Kommentar von Fred F. Mueller

Ab April sollen Lithium-Akkus im Luftverkehr wegen Feuergefahr verboten werden. In Elektroautos sind sie allerdings nicht weniger gefährlich.

Zurzeit tobt die Schlacht der deutschen Regierung gegen die Vernunft mal wieder besonders heftig. Mit aller Gewalt und mit der Brechstange will die Große Koalition die untaugliche Elektromobilität gegen alle Gesetze des Marktes und die realen Bedürfnisse der Bevölkerung durchsetzen. Die Autokonzerne sollen gezwungen werden, Milliarden an Entwicklungskosten in Projekte zu investieren, die von vornherein sinnlos sind. Dabei ist das Urteil über die dabei favorisierte Lithium-Ionen-Akkutechnologie längst gefällt: Die Luftfahrtbranche verbietet ab April die Mitnahme aller Geräte mit solchen Batterien im aufgegebenen Fluggepäck.

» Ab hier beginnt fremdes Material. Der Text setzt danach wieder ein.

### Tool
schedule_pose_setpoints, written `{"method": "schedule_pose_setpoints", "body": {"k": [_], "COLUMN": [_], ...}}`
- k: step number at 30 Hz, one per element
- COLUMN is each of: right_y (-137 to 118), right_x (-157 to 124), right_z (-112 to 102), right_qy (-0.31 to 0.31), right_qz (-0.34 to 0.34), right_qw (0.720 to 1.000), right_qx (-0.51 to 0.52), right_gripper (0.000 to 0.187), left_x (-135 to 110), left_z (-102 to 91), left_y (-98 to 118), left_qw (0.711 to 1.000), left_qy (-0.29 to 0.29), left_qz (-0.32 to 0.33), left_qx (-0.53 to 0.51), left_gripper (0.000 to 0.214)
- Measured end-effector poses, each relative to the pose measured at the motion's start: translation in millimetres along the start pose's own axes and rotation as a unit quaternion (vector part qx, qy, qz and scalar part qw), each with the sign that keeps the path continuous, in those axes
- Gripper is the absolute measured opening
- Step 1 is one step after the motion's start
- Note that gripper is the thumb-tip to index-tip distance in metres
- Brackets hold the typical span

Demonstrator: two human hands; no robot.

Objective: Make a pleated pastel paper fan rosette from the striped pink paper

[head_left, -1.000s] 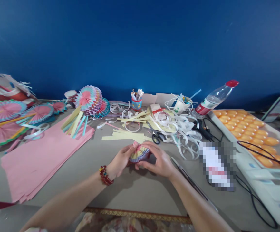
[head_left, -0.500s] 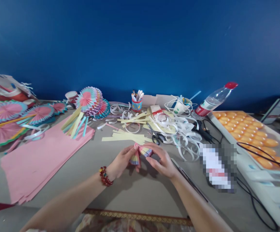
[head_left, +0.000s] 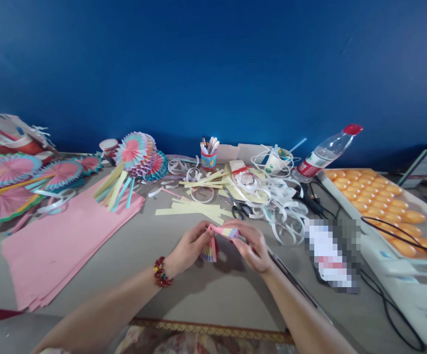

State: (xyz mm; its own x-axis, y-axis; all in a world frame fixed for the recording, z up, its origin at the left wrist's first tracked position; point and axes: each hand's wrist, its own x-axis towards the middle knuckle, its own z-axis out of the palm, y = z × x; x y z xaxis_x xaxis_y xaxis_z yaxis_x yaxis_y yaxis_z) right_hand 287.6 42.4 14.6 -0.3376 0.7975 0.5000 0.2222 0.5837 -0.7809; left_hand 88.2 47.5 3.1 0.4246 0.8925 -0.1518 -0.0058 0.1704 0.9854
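Between my hands, above the grey table, is a pleated paper fan with pink, yellow and violet bands. My left hand, with a red bead bracelet at the wrist, pinches it near its folded middle. One pleated part hangs down below those fingers. The other part stretches to the right, where my right hand grips its end between thumb and fingers. Pale yellow paper strips lie just beyond my hands, and dark-handled scissors rest beside them.
Pink paper sheets are stacked at left, with finished paper rosettes behind. Curled white strips, a pen cup and a tilted bottle stand or lie toward the wall. At right are black cables and a tray of orange domes.
The right part of the fan is drawn out narrower and farther right. My right hand has shifted slightly right, while the left part now hangs lower under my left hand.
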Motion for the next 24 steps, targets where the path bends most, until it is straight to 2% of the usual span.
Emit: {"method": "schedule_pose_setpoints", "body": {"k": [4,10,14,19,24], "right_y": [2.4,4.6,2.3,-2.1,-6.4], "right_x": [-3.2,-5.8,-5.0,-2.5,-0.6], "right_z": [-0.3,0.2,0.4,0.5,0.4], "right_qy": [0.0,0.013,0.009,0.001,-0.006], "right_qz": [0.009,0.021,0.016,0.0,-0.005], "right_qw": [1.0,0.999,0.999,0.999,0.999], "right_qx": [0.012,0.022,0.033,0.042,0.043], "right_gripper": [0.029,0.03,0.03,0.031,0.032], "left_x": [0.0,-0.9,-3.5,-4.1,-3.7], "left_z": [-2.8,-4.4,-5.5,-5.8,-4.1], "left_y": [-0.7,2.9,1.3,4.7,7.2], "left_qw": [0.997,0.977,0.975,0.962,0.969], "left_qy": [-0.013,0.017,0.018,0.03,0.054], "left_qz": [0.035,0.094,0.094,0.133,0.122], "left_qx": [0.06,0.189,0.202,0.235,0.206], "left_gripper": [0.033,0.028,0.033,0.026,0.024]}}
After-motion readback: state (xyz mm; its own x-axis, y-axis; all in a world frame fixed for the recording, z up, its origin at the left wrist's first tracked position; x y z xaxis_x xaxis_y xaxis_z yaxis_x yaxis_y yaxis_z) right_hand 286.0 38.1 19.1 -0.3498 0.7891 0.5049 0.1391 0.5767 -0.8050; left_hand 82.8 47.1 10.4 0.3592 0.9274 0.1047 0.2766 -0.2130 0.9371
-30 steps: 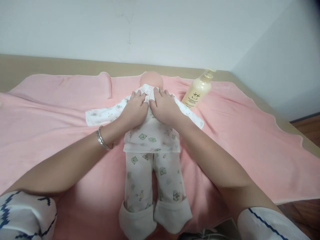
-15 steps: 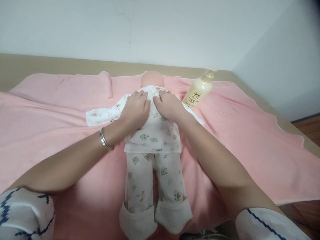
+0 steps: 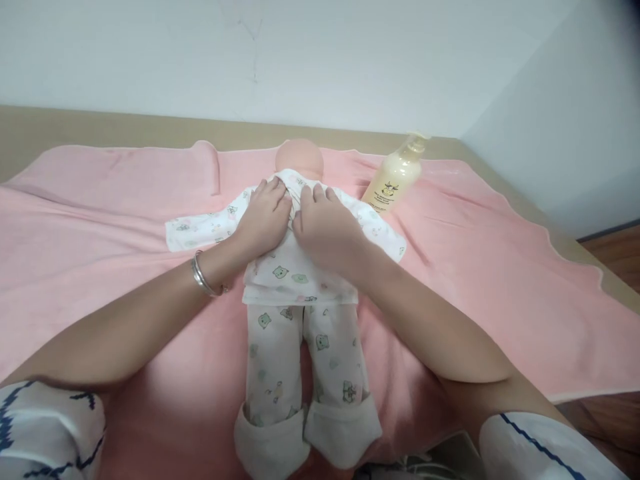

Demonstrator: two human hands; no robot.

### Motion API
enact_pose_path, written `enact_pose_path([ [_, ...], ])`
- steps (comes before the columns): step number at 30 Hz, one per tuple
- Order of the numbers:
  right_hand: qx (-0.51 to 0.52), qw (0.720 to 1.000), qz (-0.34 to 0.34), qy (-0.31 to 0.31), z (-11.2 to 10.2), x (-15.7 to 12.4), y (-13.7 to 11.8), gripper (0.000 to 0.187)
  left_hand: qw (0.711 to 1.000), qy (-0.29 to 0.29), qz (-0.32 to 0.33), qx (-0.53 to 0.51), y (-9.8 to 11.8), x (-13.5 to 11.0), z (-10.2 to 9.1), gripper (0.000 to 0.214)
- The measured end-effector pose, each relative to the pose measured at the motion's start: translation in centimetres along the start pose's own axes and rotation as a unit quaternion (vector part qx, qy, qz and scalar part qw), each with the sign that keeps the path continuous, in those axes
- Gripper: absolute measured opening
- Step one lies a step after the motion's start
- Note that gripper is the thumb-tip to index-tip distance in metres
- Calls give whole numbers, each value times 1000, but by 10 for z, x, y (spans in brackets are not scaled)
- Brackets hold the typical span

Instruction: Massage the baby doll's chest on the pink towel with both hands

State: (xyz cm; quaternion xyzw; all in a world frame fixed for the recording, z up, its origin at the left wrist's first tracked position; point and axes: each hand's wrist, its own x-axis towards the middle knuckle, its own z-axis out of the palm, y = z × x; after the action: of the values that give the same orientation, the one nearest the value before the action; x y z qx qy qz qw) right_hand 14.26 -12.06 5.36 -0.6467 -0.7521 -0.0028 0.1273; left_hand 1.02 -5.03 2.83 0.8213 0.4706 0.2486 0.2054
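A baby doll [image 3: 296, 157] lies along the middle of a pink towel [image 3: 100, 220], head far from me, dressed in a white printed top [image 3: 295, 270] and matching trousers [image 3: 305, 353] with turned-up cuffs. My left hand [image 3: 264, 220], a silver bangle on its wrist, rests on the doll's upper chest with fingers pressed into the top's fabric near the collar. My right hand [image 3: 327, 230] lies beside it, touching, fingers also pinching the fabric at the neck.
A cream pump bottle [image 3: 393, 180] lies tilted on the towel just right of the doll's head. The towel covers a beige surface [image 3: 75, 127] against a white wall. A wooden floor [image 3: 613, 250] shows at the right.
Both hands have shifted slightly on the doll's chest, drawing the top's fabric together near the collar. The view has moved a little; the doll stays in place.
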Motion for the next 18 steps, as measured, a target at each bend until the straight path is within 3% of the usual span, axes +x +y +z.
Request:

Egal ob Smartphone, Laptop oder auch Kamera: Einer Mitteilung des Online-Nachrichtendienstes Bluewin.ch zufolge dürfen aufgegebene Gepäckstücke ab dem 1. April keine Geräte mit Lithium-Ionen-Akkus mehr enthalten. Urheber der Direktive ist die Internationale Zivilluftfahrtorganisation (ICAO), eine UN-Behörde. Da ein Großteil aller modernen elektronischen Geräte von Lithium-Ionen-Batterien angetrieben wird, kommt dies einem De-facto-Verbot von z.B. Smartphones, Laptops etc. im Fluggepäck gleich.

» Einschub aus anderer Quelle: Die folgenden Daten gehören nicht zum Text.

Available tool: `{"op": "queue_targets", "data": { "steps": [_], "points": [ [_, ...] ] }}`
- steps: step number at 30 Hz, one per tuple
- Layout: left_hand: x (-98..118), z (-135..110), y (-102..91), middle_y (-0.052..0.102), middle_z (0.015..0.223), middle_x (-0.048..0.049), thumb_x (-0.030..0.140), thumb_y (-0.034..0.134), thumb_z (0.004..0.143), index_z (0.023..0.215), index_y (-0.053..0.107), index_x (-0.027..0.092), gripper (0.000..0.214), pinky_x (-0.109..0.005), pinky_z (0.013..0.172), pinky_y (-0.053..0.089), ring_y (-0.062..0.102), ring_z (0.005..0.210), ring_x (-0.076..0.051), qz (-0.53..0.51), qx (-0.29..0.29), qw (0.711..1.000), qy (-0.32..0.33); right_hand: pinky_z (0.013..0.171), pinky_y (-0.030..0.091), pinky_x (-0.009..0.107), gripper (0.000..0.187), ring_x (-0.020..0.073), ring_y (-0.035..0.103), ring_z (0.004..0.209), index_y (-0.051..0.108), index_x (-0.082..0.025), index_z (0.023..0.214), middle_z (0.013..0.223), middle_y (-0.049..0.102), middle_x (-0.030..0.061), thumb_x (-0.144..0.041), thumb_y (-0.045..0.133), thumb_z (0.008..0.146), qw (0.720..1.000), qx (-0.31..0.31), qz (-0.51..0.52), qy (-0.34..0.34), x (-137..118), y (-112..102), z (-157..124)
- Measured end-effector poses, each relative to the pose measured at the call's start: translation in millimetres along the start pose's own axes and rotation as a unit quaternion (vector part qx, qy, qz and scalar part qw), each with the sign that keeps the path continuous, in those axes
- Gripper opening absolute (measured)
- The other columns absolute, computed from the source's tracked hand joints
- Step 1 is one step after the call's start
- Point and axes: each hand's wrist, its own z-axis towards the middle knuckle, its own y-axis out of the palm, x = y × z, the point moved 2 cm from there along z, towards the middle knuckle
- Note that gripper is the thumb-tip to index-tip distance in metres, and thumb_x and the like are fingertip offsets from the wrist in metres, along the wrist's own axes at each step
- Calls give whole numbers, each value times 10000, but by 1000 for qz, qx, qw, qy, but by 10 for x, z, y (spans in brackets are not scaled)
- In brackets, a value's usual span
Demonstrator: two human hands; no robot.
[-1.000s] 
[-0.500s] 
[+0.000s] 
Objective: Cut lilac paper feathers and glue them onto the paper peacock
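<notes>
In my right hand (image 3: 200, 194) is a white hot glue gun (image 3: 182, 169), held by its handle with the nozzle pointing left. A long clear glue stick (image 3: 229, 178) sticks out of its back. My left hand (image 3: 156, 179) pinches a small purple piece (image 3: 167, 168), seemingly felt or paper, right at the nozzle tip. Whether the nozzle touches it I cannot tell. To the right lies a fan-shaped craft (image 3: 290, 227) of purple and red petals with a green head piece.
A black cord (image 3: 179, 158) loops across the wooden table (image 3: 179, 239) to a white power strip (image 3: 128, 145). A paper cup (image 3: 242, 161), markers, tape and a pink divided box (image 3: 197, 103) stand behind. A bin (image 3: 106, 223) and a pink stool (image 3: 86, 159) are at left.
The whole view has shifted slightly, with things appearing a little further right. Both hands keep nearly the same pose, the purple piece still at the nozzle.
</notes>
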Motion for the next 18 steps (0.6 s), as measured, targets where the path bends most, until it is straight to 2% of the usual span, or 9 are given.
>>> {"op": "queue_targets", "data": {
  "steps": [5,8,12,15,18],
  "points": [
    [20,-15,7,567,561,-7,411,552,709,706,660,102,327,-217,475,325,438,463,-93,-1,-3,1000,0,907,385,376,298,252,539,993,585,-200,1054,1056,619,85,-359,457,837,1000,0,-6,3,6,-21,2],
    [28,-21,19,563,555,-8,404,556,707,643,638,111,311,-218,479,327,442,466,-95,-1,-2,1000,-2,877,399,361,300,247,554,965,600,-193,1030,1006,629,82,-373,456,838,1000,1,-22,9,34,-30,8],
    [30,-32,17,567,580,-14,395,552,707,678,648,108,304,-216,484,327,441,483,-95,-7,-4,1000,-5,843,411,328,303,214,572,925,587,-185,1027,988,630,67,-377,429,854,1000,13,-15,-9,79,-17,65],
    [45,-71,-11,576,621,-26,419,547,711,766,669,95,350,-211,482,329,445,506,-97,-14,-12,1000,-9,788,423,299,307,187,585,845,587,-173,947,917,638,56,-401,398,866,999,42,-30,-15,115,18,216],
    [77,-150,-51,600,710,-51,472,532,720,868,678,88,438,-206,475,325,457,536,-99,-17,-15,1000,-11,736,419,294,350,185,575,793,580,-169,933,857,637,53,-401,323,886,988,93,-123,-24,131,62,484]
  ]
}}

Viele Fluggesellschaften untersagten schon bisher die Mitnahme von Lithium-Ionen-Batterien im aufgegebenen Gepäck. Nur im Handgepäck dürfen handelsübliche Batterien noch mitgeführt werden. Das Verbot ist zunächst bis 2018 wirksam. Lediglich in reinen Frachtmaschinen dürfen die Batterien unter Auflagen weiterhin transportiert werden. Laut der Nachrichtenagentur Reuters ist die Entscheidung für die ICAO-Mitgliedstaaten, zu denen fast alle Länder der Welt gehören, verbindlich.

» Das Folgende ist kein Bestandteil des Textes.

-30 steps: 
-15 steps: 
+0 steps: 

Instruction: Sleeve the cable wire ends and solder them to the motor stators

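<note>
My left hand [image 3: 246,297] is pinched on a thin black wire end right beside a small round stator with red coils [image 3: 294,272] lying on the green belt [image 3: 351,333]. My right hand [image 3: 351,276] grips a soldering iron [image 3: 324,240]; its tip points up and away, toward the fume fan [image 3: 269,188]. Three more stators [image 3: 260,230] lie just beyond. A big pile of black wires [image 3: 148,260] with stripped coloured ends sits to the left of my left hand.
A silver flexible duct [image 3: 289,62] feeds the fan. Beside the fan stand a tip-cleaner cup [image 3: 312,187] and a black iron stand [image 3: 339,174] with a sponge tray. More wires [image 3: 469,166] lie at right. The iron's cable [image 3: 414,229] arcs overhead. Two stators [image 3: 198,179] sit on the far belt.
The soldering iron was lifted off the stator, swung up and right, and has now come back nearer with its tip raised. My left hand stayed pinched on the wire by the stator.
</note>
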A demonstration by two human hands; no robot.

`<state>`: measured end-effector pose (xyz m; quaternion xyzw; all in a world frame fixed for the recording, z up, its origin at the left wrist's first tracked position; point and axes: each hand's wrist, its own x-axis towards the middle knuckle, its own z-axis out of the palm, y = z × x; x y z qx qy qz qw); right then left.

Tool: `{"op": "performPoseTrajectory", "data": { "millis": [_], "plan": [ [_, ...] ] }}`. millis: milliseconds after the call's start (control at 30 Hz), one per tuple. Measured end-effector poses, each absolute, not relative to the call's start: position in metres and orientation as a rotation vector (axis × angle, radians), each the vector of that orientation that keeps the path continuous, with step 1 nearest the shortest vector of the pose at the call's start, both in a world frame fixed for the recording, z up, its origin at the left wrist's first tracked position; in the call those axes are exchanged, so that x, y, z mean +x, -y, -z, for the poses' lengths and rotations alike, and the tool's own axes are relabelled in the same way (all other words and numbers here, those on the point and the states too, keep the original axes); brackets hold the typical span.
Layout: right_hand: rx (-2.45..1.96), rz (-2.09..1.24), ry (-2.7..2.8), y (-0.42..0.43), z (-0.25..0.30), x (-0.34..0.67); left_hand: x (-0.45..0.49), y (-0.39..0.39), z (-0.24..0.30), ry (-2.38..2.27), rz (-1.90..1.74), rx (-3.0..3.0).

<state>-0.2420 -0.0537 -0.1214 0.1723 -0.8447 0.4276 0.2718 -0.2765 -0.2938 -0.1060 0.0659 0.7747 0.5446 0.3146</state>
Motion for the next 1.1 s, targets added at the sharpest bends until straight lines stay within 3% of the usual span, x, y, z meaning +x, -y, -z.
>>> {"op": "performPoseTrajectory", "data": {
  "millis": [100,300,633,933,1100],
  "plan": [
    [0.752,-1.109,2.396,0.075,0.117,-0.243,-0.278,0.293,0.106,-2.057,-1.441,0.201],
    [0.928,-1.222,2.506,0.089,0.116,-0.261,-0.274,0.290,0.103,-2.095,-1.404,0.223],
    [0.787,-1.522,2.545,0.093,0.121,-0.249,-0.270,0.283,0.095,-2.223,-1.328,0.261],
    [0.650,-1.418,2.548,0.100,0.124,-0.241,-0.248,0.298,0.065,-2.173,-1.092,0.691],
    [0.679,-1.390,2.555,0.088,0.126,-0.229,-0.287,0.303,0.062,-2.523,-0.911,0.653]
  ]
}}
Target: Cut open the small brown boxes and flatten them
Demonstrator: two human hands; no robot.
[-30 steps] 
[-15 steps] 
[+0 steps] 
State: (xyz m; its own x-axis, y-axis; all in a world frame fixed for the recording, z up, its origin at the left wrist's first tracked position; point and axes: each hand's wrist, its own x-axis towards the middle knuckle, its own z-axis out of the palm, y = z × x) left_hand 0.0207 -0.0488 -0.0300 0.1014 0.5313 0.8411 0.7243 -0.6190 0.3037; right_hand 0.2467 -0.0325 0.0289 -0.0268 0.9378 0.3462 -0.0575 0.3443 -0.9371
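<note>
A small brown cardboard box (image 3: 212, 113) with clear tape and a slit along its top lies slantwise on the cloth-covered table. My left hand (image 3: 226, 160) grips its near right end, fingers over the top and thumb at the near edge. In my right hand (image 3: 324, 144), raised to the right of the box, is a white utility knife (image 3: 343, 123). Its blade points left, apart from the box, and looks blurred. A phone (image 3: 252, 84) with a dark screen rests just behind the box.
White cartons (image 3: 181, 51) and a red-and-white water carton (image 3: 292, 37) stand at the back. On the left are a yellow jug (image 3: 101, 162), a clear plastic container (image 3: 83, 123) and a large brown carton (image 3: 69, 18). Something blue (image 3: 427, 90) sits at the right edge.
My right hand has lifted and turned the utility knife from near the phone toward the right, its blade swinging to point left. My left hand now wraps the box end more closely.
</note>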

„In Flammen geratene Batterien werden bereits für mindestens einen Absturz verantwortlich gemacht“

Grund für die Entscheidung ist die von den Akkus ausgehende Feuergefahr. Da Lithium-Ionen-Batterien viel Energie auf engsten Raum speichern, kann es „bei einem Kurzschluss im Extremfall zu einem thermischen Durchgehen mit anschließendem Feuer kommen“. Im Frachtraum eines Fliegers könnte so schnell ein unkontrollierbarer Brand entstehen. Besondere Sorge machen in diesem Zusammenhang auch die so genannten „Hoverboards“, von denen zahlreiche in Brand geraten sind, weshalb ihre Mitnahme von vielen Airlines untersagt wurde. In Flammen geratene Batterien werden bereits für mindestens einen Absturz verantwortlich gemacht: UPS-Airlines-Flug sechs war ein Frachtflug mit einer Boeing 747-400, der am 3. September 2010 auf dem Weg vom Dubai International Airport nach Köln-Bonn in der Nähe des Flughafens Dubai abstürzte, wobei die zwei Besatzungsmitglieder ums Leben kamen. Als primäre Absturzursache wurde schließlich ein massives Feuer im Bereich des Laderaums festgestellt, in dem sich die Lithium-Batterien befanden.

Aber auch manche Autos wie die von Tesla haben eine unrühmliche Feuerchronik aufzuweisen. So wurde am 4. Januar 2016 gemeldet, dass sich ein Tesla Modell S an einer norwegischen Supercharger-Station mit einer spektakulären Flammenshow in eine Rauchsäule verwandelte. Die Ursache konnte nicht ermittelt werden. Die Feuerwehr konnte nämlich den Brand wegen der von den Batterien ausgehenden Gefahr nicht löschen, sondern musste sich darauf beschränken, eine Ausbreitung der Flammen zu verhindern. Weiteres Beispiel für die Feuergefährlichkeit von Lithium-Akkumulatoren ist der kürzliche Brand in der Altstadt von Steckborn am Bodensee. Dort brannten wegen eines durchgegangenen Akkus gleich sechs Häuser aus, 30 Menschen wurden obdachlos.